A 1 de
novembro, o Sumo Pontífice Francisco, assinou e mandou publicar a Carta Apostólica
sob a forma de Motu Proprio “Ad
theologiam promovendam” (para promover a Teologia), que chancela a atualização
dos Estatutos da Pontifícia Academia de Teologia, chamando-a a “uma corajosa
revolução cultural” para, à luz da Revelação, ser profética e dialogante.
A Pontifícia
Academia de Teologia foi fundada por Clemente XI, em 1718, e
fomentada por Bento XIII, por Clemente XIV e por Gregório XVI, que
a dotou de estatutos, a 26 de outubro de 1838, tendo-os renovado São João Paulo
II, a 14 de setembro de 1998, com a Encíclica “Fides et ratio”.
O seu objetivo
é formar teólogos bem preparados e promover o diálogo entre a fé e a razão, seguindo
as indicações do Santo Padre, e apresentar a mensagem cristã de modo a atender
às necessidades do nosso tempo, para que a mensagem de Cristo seja
incorporada em toda a vida e cultura das pessoas.
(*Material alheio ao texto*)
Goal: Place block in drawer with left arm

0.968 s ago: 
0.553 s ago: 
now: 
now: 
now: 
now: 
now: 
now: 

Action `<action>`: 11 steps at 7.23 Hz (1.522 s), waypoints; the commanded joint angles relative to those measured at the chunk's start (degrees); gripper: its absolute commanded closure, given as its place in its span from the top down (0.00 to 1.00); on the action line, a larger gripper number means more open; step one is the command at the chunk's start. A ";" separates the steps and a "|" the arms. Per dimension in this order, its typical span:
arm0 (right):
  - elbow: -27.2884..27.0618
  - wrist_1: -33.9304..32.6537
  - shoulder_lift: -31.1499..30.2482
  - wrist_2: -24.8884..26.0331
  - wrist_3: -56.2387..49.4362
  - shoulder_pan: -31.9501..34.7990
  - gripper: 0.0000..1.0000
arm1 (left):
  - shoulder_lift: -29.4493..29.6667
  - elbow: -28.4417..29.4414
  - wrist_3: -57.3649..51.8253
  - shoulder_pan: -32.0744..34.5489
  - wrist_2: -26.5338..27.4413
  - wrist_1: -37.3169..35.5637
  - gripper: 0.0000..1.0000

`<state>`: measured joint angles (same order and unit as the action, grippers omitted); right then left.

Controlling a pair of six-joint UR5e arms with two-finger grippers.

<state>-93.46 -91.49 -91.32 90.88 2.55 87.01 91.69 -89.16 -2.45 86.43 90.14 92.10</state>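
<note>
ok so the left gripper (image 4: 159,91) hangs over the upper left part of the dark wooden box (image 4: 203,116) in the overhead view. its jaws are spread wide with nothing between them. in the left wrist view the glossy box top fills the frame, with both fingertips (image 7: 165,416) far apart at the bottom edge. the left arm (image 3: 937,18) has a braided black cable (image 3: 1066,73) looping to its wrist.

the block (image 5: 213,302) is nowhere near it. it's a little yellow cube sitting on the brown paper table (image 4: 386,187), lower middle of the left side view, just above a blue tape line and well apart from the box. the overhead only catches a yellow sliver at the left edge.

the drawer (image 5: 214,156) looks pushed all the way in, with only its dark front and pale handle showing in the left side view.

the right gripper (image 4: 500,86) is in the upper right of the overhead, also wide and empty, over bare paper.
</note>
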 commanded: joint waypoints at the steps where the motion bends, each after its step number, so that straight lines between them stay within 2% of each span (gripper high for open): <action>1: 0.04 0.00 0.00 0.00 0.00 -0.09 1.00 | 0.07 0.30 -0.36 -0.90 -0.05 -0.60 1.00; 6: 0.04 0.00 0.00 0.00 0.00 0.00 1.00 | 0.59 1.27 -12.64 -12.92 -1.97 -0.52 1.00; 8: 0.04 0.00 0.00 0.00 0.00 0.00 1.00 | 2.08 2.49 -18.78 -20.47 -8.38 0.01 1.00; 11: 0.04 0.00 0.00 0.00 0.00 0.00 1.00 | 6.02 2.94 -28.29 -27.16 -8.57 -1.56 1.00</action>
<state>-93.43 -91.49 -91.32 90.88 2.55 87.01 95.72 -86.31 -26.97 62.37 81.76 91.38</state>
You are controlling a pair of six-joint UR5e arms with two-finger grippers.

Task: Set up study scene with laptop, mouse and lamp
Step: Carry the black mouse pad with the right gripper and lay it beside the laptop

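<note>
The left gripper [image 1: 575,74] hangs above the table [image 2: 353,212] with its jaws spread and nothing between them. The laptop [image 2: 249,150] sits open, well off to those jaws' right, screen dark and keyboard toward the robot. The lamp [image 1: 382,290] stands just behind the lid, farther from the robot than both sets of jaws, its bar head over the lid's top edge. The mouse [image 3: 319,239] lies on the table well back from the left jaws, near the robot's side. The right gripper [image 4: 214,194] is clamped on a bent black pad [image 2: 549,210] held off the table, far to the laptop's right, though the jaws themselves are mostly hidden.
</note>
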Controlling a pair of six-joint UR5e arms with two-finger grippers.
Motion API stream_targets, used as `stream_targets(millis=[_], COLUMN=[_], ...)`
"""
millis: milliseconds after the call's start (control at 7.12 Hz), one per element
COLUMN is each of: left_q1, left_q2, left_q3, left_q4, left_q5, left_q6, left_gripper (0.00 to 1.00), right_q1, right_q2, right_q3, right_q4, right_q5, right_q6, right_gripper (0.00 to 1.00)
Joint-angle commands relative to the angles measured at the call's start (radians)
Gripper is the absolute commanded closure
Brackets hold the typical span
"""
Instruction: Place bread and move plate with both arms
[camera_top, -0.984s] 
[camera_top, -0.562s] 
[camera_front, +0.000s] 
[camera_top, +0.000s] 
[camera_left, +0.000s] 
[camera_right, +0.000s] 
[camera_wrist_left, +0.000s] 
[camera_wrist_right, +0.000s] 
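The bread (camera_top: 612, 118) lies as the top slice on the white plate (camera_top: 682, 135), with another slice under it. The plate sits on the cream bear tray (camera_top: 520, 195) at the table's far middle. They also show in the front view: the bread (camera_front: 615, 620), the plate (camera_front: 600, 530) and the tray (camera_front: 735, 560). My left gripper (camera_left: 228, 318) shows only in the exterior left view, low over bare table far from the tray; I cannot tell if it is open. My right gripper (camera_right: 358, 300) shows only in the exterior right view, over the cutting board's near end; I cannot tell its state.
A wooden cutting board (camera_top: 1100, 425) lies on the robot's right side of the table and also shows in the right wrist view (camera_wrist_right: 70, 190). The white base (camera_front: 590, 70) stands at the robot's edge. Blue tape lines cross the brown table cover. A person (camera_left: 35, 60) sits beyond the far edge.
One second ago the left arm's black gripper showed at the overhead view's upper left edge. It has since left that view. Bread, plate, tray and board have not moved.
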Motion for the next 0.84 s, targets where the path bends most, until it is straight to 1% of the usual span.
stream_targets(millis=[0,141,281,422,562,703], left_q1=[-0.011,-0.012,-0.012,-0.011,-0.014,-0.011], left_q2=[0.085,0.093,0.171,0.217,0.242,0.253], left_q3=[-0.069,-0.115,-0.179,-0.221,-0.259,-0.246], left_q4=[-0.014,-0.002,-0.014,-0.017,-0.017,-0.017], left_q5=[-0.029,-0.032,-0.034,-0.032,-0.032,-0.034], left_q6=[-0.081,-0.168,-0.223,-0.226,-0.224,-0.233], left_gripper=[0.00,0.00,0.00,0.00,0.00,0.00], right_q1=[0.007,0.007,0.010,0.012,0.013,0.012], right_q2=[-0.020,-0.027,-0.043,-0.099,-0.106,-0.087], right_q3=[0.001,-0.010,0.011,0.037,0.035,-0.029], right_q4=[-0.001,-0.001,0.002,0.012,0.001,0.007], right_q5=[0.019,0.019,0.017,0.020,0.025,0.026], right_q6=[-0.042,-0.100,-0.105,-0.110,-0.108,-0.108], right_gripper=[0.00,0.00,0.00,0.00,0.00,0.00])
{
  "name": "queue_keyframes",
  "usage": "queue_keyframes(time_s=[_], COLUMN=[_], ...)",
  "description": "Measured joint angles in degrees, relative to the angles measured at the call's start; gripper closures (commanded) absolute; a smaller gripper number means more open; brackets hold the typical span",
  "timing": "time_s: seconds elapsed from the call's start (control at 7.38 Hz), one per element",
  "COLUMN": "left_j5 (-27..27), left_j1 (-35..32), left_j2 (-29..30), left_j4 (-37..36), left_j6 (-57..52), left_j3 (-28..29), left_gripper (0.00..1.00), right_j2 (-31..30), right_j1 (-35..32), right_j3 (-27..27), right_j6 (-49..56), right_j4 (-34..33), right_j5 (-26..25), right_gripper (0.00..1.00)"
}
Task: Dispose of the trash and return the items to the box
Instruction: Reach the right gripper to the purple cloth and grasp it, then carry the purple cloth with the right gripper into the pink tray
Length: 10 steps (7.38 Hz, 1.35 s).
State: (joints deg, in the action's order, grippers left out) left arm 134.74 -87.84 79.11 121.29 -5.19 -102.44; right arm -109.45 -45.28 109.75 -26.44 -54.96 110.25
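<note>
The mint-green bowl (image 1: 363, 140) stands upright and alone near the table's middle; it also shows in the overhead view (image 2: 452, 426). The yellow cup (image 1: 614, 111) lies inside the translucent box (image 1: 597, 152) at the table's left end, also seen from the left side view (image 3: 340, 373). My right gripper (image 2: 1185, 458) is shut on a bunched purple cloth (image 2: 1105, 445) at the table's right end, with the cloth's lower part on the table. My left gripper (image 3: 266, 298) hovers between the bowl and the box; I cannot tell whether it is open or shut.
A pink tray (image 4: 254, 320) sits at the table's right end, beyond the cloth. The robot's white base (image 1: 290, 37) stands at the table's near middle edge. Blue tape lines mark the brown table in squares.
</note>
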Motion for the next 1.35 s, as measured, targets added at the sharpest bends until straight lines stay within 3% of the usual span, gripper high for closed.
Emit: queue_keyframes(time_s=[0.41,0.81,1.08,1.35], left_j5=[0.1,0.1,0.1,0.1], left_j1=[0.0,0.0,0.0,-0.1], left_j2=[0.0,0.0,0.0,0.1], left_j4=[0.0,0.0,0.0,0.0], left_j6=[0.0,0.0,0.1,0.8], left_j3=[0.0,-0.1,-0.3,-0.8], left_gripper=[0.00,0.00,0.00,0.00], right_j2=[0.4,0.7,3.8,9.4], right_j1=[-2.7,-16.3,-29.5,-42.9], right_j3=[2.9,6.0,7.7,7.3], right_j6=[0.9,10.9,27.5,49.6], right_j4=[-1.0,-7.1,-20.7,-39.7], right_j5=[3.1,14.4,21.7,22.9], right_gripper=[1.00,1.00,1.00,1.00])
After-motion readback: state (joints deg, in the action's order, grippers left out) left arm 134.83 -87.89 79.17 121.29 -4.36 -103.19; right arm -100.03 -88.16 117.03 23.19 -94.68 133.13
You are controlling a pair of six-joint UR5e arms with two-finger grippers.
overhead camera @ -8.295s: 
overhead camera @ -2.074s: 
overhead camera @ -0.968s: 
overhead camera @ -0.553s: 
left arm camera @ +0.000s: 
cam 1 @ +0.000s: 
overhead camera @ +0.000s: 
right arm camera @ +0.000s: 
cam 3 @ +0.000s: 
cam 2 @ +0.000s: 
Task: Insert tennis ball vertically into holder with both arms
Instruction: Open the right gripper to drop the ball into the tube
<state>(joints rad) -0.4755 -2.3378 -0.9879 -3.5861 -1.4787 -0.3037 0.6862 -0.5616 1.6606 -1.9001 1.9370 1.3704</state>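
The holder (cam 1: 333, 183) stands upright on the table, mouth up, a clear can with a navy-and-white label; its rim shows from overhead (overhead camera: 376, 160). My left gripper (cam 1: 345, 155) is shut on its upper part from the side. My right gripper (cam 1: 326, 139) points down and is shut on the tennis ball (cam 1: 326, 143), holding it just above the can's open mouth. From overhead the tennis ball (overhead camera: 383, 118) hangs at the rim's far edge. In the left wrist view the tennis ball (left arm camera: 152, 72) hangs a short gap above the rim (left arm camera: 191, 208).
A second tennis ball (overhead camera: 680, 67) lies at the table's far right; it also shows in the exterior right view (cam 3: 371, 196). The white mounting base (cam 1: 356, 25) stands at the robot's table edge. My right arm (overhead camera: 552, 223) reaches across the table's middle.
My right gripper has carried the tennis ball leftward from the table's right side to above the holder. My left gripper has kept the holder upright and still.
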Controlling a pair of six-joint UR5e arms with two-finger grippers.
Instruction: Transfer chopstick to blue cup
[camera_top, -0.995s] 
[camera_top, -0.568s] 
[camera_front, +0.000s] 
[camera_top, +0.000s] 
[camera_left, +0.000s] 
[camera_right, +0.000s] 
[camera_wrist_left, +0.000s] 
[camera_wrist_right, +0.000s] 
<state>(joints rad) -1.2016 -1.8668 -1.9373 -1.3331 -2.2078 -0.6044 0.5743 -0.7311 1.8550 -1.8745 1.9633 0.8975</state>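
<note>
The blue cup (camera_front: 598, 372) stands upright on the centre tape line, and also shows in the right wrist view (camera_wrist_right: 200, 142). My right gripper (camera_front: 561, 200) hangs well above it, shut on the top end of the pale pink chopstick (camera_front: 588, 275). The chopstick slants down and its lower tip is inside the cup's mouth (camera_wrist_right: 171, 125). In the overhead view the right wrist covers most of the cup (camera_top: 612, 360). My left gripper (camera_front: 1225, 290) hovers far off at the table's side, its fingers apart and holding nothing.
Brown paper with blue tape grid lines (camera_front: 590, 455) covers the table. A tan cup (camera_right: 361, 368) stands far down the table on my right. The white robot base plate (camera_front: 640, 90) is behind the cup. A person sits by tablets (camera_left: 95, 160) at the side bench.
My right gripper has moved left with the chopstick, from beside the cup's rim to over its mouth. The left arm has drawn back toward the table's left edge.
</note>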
E, com a reorganização
da Cúria Romana pelo Papa Francisco, a partir de 5 de junho de 2022, conforme
previsto na constituição apostólica “Praedicate evangelium”, cabe ao Dicastério
para a Cultura e a Educação a responsabilidade da coordenação do trabalho desta
Academia com o seu próprio trabalho e o de vários outros corpos.
Na verdade, o
artigo 162 da “Praedicate evangelium” estabelece: “O Dicastério para a Cultura e a Educação coordena também as atividades
de determinadas Academias Pontifícias, algumas de antiga fundação, nas quais
são cooptadas as maiores personalidades internacionais das ciências teológicas
e humanistas, escolhidas de entre crentes e não crentes. Atualmente são: a
Pontifícia Insigne Academia de Belas Artes e Letras dos Virtuosos do Panteão; a
Pontifícia Academia Romana de Arqueologia; a Pontifícia Academia de Teologia; a
Pontifícia Academia de São Tomás; a Pontifícia Academia Mariana Internacional;
a Pontifícia Academia Cultorum Martyrum; e a Pontifícia Academia de Latinidade.”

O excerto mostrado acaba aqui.